An attack upon our ability to tell stories is not just
An attack upon our ability to tell stories is not just censorship - it is a crime against our nature as human beings.
The words of Salman Rushdie, “An attack upon our ability to tell stories is not just censorship – it is a crime against our nature as human beings,” fall not as mere utterances, but as a cry that echoes across the corridors of time. For the power to tell stories is no small gift; it is the lifeblood of our kind, the golden thread binding generation to generation, memory to memory. To strike at this is not only to silence a tongue but to sever the very cords that tie us to our ancestors and to our unborn descendants.
Since the dawn of our days, before the chiseling of stone or the writing upon papyrus, mankind has survived by the telling of tales. Around fires, in caves, in temples and halls, the old passed their wisdom to the young in parables of beasts, heroes, and gods. To forbid this is not to forbid mere words—it is to forbid remembrance itself. Without story, man becomes like drifting sand: unanchored, unremembered, unmeaning. Thus Rushdie, with the pain of exile and the scars of attempted silence upon him, names such an attack a crime against our nature, for it seeks to make us something other than what we are.

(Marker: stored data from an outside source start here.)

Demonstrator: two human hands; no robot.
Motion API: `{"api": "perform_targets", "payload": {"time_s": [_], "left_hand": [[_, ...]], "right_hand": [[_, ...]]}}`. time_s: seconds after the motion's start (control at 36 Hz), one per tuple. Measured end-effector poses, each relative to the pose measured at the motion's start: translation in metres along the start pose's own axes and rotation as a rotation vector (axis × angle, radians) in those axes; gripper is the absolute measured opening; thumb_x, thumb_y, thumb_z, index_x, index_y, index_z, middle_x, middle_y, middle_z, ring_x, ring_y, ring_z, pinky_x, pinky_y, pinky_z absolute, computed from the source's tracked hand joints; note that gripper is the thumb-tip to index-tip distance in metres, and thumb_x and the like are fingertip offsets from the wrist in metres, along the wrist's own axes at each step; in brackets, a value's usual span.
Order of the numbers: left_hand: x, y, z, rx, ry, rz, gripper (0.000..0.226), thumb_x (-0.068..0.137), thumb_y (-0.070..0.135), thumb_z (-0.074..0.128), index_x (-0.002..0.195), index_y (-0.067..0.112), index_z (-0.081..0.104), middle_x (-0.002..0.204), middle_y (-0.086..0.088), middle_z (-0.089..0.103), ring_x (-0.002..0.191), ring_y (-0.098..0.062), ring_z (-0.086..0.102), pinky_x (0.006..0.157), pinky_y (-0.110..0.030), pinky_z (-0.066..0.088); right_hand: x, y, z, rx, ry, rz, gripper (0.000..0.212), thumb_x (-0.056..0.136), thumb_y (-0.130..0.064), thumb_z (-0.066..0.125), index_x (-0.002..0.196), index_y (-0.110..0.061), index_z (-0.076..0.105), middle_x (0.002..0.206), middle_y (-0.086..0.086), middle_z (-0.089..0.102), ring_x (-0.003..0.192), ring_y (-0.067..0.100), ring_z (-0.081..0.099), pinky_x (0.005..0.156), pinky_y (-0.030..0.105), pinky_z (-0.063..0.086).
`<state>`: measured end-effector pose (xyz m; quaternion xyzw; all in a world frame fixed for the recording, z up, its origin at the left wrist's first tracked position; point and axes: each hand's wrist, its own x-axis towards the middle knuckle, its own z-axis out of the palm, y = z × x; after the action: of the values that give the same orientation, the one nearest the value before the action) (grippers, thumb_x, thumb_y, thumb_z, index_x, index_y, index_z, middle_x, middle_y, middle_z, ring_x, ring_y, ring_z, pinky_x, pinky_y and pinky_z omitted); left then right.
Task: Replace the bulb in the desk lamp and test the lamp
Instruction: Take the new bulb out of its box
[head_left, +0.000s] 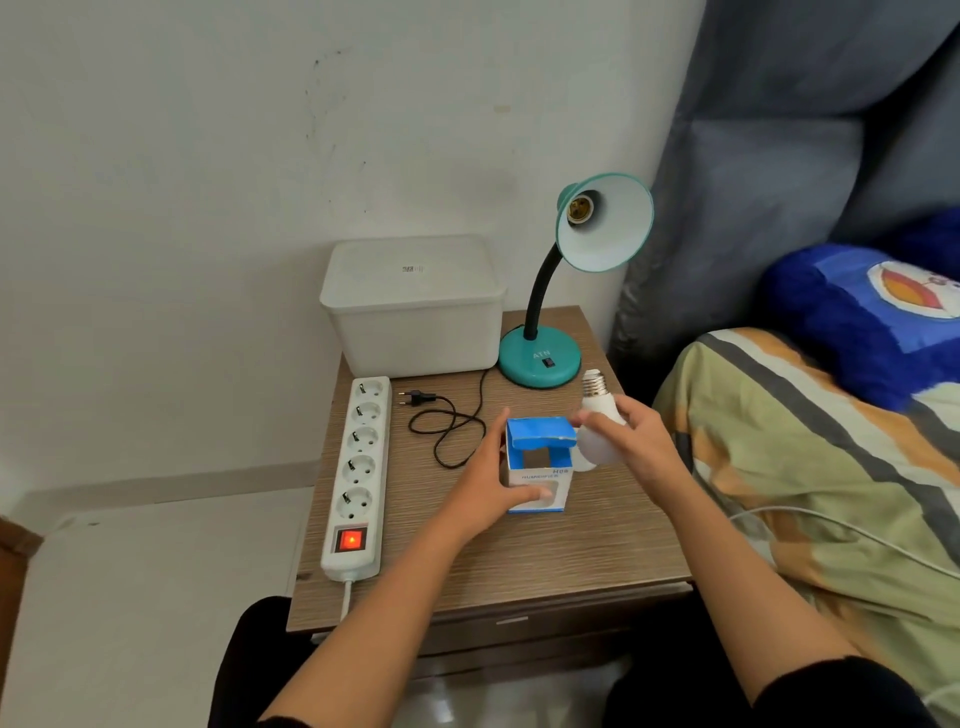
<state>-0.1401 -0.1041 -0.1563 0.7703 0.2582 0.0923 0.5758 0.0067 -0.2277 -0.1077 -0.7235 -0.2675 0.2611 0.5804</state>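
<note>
A teal desk lamp (540, 361) stands at the back right of the wooden bedside table (519, 561), and its shade (605, 223) shows a bare socket with no bulb in it. My right hand (636, 441) grips a white bulb (597, 436) with its screw base pointing up, just right of a small blue and white box (540, 465). My left hand (493, 483) holds that box from the left, with the box's top flap open. The lamp's black plug (415, 399) and cord lie loose on the table, not plugged in.
A white power strip (358, 467) with a lit red switch lies along the table's left edge. A white lidded plastic bin (415, 306) sits at the back beside the lamp. A bed with a striped blanket (810, 467) and a blue pillow borders the table's right side.
</note>
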Motion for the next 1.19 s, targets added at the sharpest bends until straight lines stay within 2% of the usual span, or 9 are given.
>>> {"api": "perform_targets", "payload": {"time_s": [0.14,0.33,0.39,0.47,0.53,0.69,0.89,1.03,1.19], "left_hand": [[-0.007,0.005,0.008,0.137,0.156,0.111,0.099,0.076,0.025,0.075,0.147,0.031,0.007,0.155,0.009,0.013,0.140,-0.007,0.020,0.113,-0.030,0.025],[-0.015,0.001,0.007,0.139,0.177,0.186,0.073,0.085,0.042,0.062,0.145,0.026,0.025,0.154,0.013,0.015,0.138,0.000,0.019,0.112,-0.027,0.029],[-0.016,0.001,0.006,0.088,0.176,0.176,0.066,0.088,0.046,0.052,0.145,0.025,0.028,0.155,0.011,0.016,0.137,-0.001,0.023,0.107,-0.023,0.036],[-0.017,0.003,0.006,0.051,0.215,0.175,0.050,0.095,0.036,0.043,0.142,0.021,0.035,0.153,0.005,0.024,0.126,0.004,0.031,0.086,-0.002,0.040],[-0.015,0.003,0.007,0.031,0.234,0.178,0.045,0.097,0.031,0.043,0.140,0.019,0.038,0.152,0.004,0.027,0.122,0.004,0.035,0.085,-0.005,0.043],[-0.013,0.002,0.011,-0.068,0.263,0.152,0.044,0.095,0.022,0.050,0.138,0.019,0.042,0.149,0.006,0.030,0.103,0.019,0.044,0.071,-0.008,0.049],[-0.012,0.004,0.011,-0.126,0.289,0.114,0.044,0.093,0.017,0.055,0.135,0.019,0.045,0.150,0.004,0.033,0.109,0.004,0.046,0.080,-0.019,0.053],[-0.013,0.005,0.010,-0.106,0.274,0.102,0.045,0.093,0.019,0.055,0.137,0.020,0.044,0.151,0.006,0.032,0.098,0.016,0.047,0.082,-0.024,0.055],[-0.015,0.006,0.007,-0.057,0.244,0.110,0.047,0.093,0.022,0.053,0.139,0.020,0.042,0.152,0.006,0.028,0.095,0.019,0.044,0.072,-0.013,0.053]], "right_hand": [[-0.007,0.007,0.001,-0.159,-0.003,-0.047,0.020,0.075,-0.028,0.075,0.090,-0.022,0.062,0.086,-0.002,0.064,0.079,0.015,0.059,0.069,0.031,0.050],[-0.013,0.005,0.009,-0.272,0.041,-0.102,0.032,0.071,-0.021,0.079,0.097,-0.012,0.061,0.097,0.005,0.064,0.087,0.017,0.058,0.069,0.027,0.048],[-0.014,0.004,0.012,-0.318,0.062,-0.104,0.035,0.071,-0.022,0.079,0.099,-0.013,0.060,0.100,0.005,0.063,0.090,0.018,0.058,0.071,0.027,0.049],[-0.016,0.001,0.015,-0.362,0.078,-0.118,0.038,0.071,-0.021,0.079,0.103,-0.011,0.060,0.101,0.002,0.062,0.090,0.015,0.056,0.068,0.022,0.046],[-0.017,0.000,0.016,-0.381,0.085,-0.124,0.038,0.071,-0.021,0.079,0.104,-0.011,0.060,0.100,0.001,0.060,0.089,0.014,0.055,0.063,0.016,0.043],[-0.019,0.002,0.016,-0.411,0.068,-0.119,0.039,0.072,-0.021,0.078,0.106,-0.012,0.059,0.103,0.002,0.062,0.091,0.013,0.056,0.062,0.013,0.042],[-0.021,0.004,0.017,-0.405,0.072,-0.084,0.038,0.073,-0.020,0.078,0.105,-0.011,0.060,0.100,0.000,0.058,0.087,0.012,0.053,0.058,0.013,0.039],[-0.019,0.005,0.019,-0.396,0.083,-0.063,0.038,0.072,-0.021,0.078,0.104,-0.010,0.060,0.097,-0.001,0.058,0.086,0.013,0.054,0.056,0.014,0.038],[-0.018,0.012,0.021,-0.347,0.085,-0.013,0.038,0.073,-0.021,0.077,0.104,-0.012,0.058,0.104,0.004,0.059,0.092,0.017,0.056,0.060,0.020,0.044]]}}
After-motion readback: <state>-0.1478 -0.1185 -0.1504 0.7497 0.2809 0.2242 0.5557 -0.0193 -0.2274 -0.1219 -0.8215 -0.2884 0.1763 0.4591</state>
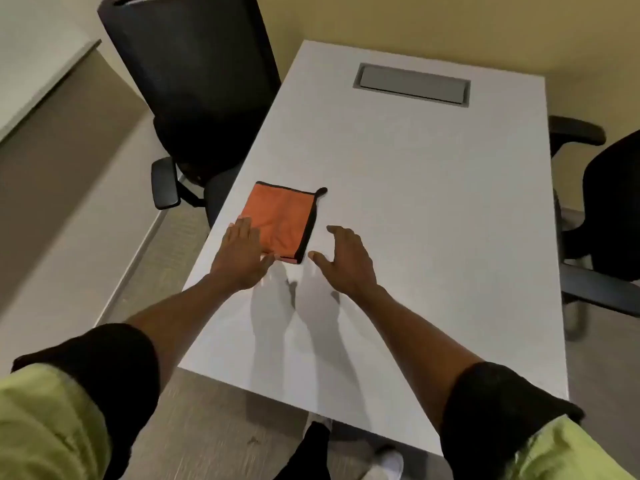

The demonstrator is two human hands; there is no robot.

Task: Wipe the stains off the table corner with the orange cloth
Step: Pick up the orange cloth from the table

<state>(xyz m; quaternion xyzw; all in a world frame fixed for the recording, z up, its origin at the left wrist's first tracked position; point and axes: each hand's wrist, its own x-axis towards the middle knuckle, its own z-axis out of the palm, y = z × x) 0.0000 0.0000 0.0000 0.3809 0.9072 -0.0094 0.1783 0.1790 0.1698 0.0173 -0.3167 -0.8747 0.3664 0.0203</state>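
Note:
A folded orange cloth (281, 220) with black edging lies flat on the white table (433, 209), near its left edge. My left hand (241, 255) lies flat with spread fingers over the cloth's near left corner. Just right of the cloth, my right hand (344, 258) hovers with fingers apart, not touching it. I cannot make out any stains on the table surface.
A black office chair (197, 88) stands against the table's left side, a second black chair (609, 202) at the right. A grey cable hatch (412, 84) is set into the far end of the table. My feet show below the near edge.

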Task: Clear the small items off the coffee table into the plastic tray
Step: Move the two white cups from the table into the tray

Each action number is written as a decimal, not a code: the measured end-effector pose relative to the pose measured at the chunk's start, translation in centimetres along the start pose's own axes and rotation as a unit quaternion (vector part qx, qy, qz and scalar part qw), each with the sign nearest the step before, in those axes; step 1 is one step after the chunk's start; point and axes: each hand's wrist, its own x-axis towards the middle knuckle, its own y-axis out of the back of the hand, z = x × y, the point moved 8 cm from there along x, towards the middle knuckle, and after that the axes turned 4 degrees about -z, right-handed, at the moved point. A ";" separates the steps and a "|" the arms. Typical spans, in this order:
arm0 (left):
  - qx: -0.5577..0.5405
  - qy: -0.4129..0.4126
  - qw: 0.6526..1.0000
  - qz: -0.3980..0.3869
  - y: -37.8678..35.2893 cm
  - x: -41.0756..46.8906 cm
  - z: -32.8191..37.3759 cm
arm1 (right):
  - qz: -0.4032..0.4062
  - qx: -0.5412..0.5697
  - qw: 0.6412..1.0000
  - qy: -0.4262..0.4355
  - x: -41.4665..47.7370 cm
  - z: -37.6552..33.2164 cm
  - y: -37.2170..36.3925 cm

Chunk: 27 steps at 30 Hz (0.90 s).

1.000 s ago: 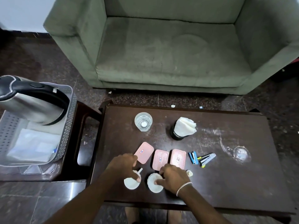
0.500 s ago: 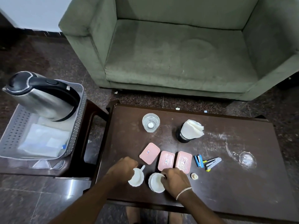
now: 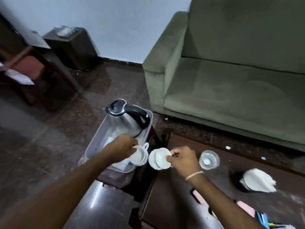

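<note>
- Dark polished flooring and a dark wooden bench (image 3: pixel 173 200) fill the near ground; pink cases (image 3: pixel 245 208) and a blue stapler (image 3: pixel 262 218) lie on the bench at its near right, blurred.
- Nearer than the plastic tray (image 3: pixel 97 142), the left hand (image 3: pixel 121 147) is seen clenched on a small white cup (image 3: pixel 139 154), held above the tray's near right corner. The cup is tipped on its side, mouth toward the camera, handle pointing up and away toward the kettle.
- Right of the tray, over the gap between tray and bench, the right hand (image 3: pixel 182 158) is seen grasping a white cup and saucer (image 3: pixel 159 159), tilted so their faces turn left toward the tray.
- The carrying step is judged to be in hand; next, both pieces would need lowering into free space in the tray, clear of the kettle.
- A drinking glass (image 3: pixel 209 159) and a napkin holder (image 3: pixel 254 180) stand on the bench, right of the tray.
- At the tray's far end a steel kettle (image 3: pixel 127 119) stands upright.
- Beyond the tray a green sofa (image 3: pixel 231 83) and a pale wall are seen.
</note>
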 end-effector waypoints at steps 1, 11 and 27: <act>0.000 0.025 1.000 0.007 0.9 -0.3 -2.1 | -0.008 0.005 1.000 0.010 1.1 -1.9 -1.1; -0.056 0.240 0.969 0.003 -0.1 -0.9 -18.9 | -0.056 -0.030 0.997 -0.041 10.4 -10.4 -14.2; 0.029 0.272 0.961 0.048 -2.9 3.4 -23.2 | -0.042 -0.109 0.992 -0.056 14.7 -9.1 -20.1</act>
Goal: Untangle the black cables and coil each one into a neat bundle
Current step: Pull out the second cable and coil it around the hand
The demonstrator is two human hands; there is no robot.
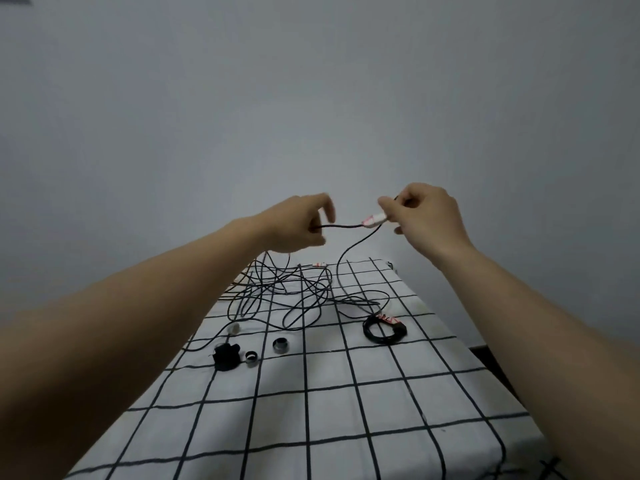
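Dim, flat grey light, faint shadows; soft focus, the left hand (pixel 294 223) smeared, frame edges stretched wide.

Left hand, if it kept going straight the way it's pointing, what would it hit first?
Probably the white tag on the black cable that the left hand holds, then the right hand; depth unclear.

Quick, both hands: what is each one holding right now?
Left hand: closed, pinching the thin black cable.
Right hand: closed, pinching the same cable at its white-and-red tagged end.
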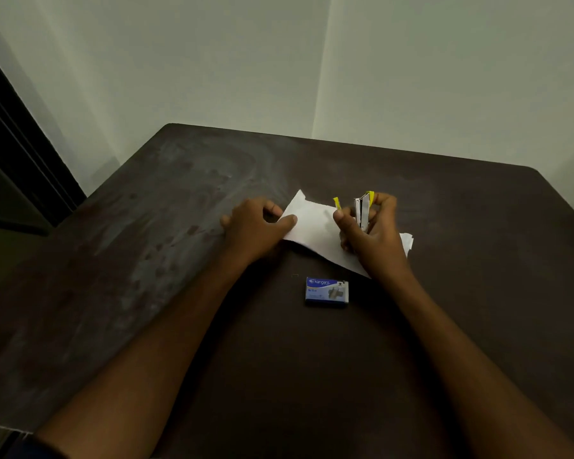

Consider, children of time, the story of the poet Homer. His words, sung long before they were written, gave form to courage, to cunning, to loyalty, and to wrath. His tales bound together scattered tribes into one civilization that knew itself through story. Imagine if a tyrant had said: “These verses shall not be spoken.” Would Greece have risen? Would its heroes have endured in memory? Nay—it is in their telling, repeated like a heartbeat through ages, that they live still among us. Thus do we see that to strike down story is to strike down the roots of nations themselves.
Nor is this lesson found only in ancient times. Recall the burning of books in Nazi Germany, where volumes that bore Jewish thought, or ideas contrary to tyranny, were heaped into fire. The flame devoured pages, but it sought more than paper: it sought the spirit of free thought, the voices of the silenced, the memory of whole peoples. The act was not mere censorship, but an attempted annihilation of identity, a crime upon humanity’s very essence. Yet still those voices whisper through survivors, through secret copies, through remembrance—proving that story cannot be slain, even by fire.
For stories are more than entertainment. They are the weapons of the powerless, the medicine of the wounded, the wings of the dreamer. The slave sang songs of freedom, weaving hope into chains. The exile carried in his tongue the memory of his homeland, preserving it across seas. The oppressed whispered tales of justice in darkened rooms, planting seeds for revolutions yet to bloom. To steal this from humankind is to steal the very breath from our collective soul.
What then shall be the lesson for you who hear these words? It is this: guard with your life the sacred right to speak, to write, to tell stories. Do not turn away when voices are silenced, for the silence of one is the impoverishment of all. Defend not only your own tale but also the tale of your neighbor, even when it is not your own tongue or creed. To honor story is to honor humanity itself.
And what action shall you take in your own life? Speak your truth without fear. Listen with reverence to the truths of others. Write, sing, and remember. Pass on to your children not only facts but stories—stories of your ancestors, stories of struggle, of triumph, of folly, and of love. Stand watch against those who would burn books, ban voices, or stifle thought, for in resisting them you protect not only freedom but the very soul of mankind.
For the day may come when you, too, will need the strength of a story to endure the night. And if you have kept alive the flame of storytelling, you will find that even in darkness, the human voice, trembling but unbroken, can still declare: “We are human, for we tell our tales. And while we tell them, we shall not be destroyed.”